--- START ---
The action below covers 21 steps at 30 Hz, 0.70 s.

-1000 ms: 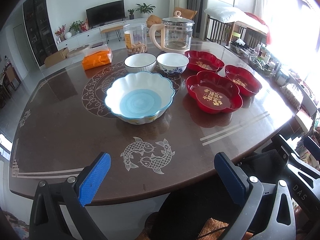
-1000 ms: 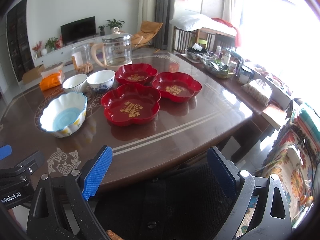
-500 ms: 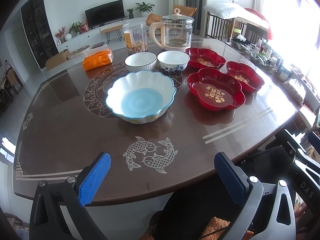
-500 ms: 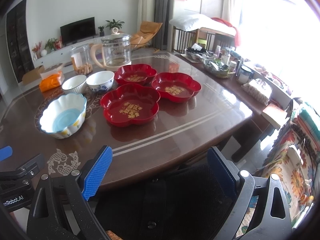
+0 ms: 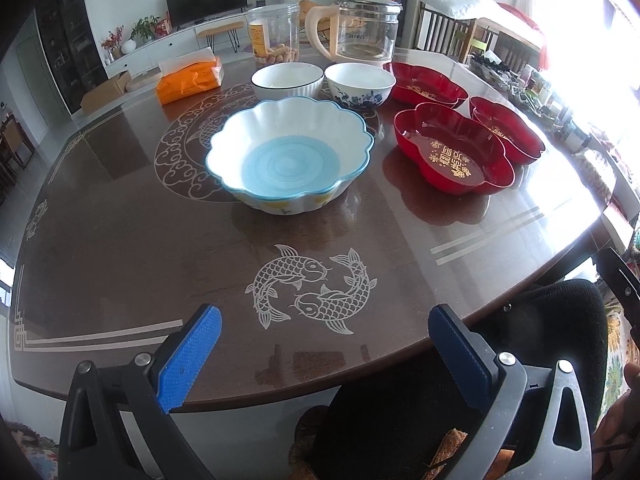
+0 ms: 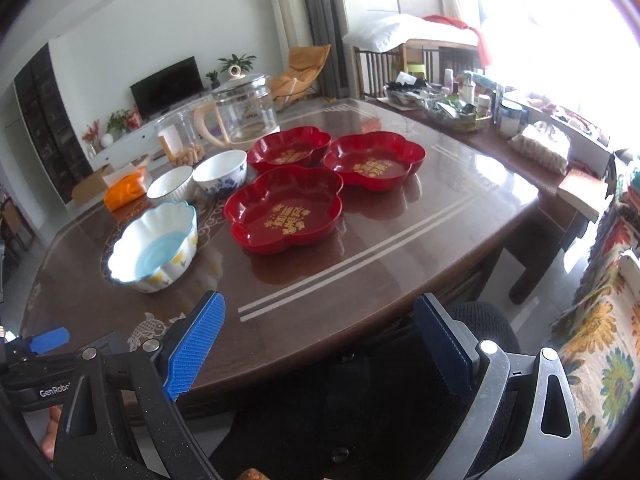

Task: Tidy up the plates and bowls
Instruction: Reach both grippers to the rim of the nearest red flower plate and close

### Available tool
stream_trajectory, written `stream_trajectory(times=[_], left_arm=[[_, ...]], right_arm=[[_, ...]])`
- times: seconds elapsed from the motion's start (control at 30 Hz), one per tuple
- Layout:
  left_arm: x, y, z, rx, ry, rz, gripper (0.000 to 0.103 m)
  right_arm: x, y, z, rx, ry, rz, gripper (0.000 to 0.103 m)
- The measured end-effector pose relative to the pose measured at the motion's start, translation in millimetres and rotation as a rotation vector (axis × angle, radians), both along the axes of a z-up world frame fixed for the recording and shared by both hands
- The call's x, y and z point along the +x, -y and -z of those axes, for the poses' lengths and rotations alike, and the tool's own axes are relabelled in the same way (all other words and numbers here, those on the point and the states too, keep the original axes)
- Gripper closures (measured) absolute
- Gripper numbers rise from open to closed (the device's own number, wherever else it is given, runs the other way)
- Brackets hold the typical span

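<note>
A large scalloped white bowl with a blue bottom (image 5: 290,156) (image 6: 154,254) stands mid-table. Behind it stand a ribbed white bowl (image 5: 287,80) (image 6: 170,185) and a blue-flowered white bowl (image 5: 359,85) (image 6: 220,171). Three red flower-shaped plates with gold lettering lie to the right: the near one (image 5: 452,148) (image 6: 284,210), the far one (image 5: 426,84) (image 6: 290,150) and the right one (image 5: 506,128) (image 6: 374,160). My left gripper (image 5: 324,354) is open and empty over the table's near edge. My right gripper (image 6: 320,344) is open and empty at the near edge, in front of the near red plate.
The brown table (image 5: 120,216) bears a glass kettle (image 5: 366,28) (image 6: 244,110), a clear jar (image 5: 276,32) and an orange tissue pack (image 5: 190,76) at the back. A cluttered side table (image 6: 480,112) stands at the right. A black chair back (image 6: 360,396) is below the grippers.
Both grippers have moved forward toward the table, so the bowls and plates look closer. The jaws have stayed open. Nothing on the table has moved.
</note>
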<state>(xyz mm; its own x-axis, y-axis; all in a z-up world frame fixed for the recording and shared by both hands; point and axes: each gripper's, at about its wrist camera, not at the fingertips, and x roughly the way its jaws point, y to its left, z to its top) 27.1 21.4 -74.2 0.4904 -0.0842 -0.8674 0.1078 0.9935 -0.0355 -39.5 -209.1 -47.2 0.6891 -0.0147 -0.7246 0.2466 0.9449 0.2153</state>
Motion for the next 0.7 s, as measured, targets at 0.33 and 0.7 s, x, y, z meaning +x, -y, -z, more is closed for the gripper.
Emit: stream_trajectory(times=[0.33, 0.7], left_arm=[[98, 69, -40, -0.040, 0.007, 0.280, 0.000], [242, 108, 3, -0.083, -0.143, 0.228, 0.006]], right_arm=[[52, 39, 9, 0.109, -0.109, -0.067, 0.006], [162, 102, 31, 0.220, -0.124, -0.137, 0.006]])
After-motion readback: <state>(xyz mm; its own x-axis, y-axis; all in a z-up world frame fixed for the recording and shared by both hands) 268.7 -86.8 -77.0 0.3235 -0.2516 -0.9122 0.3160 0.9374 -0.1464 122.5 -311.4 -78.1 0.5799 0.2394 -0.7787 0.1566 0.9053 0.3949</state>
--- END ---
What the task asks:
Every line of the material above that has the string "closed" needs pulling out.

Task answer:
- Gripper numbers rise from open to closed (the device's own number, wherever else it is given, runs the other way)
Motion for the next 0.7 s, as measured, targets at 0.33 and 0.7 s, x, y, z meaning +x, -y, -z, more is closed for the gripper.

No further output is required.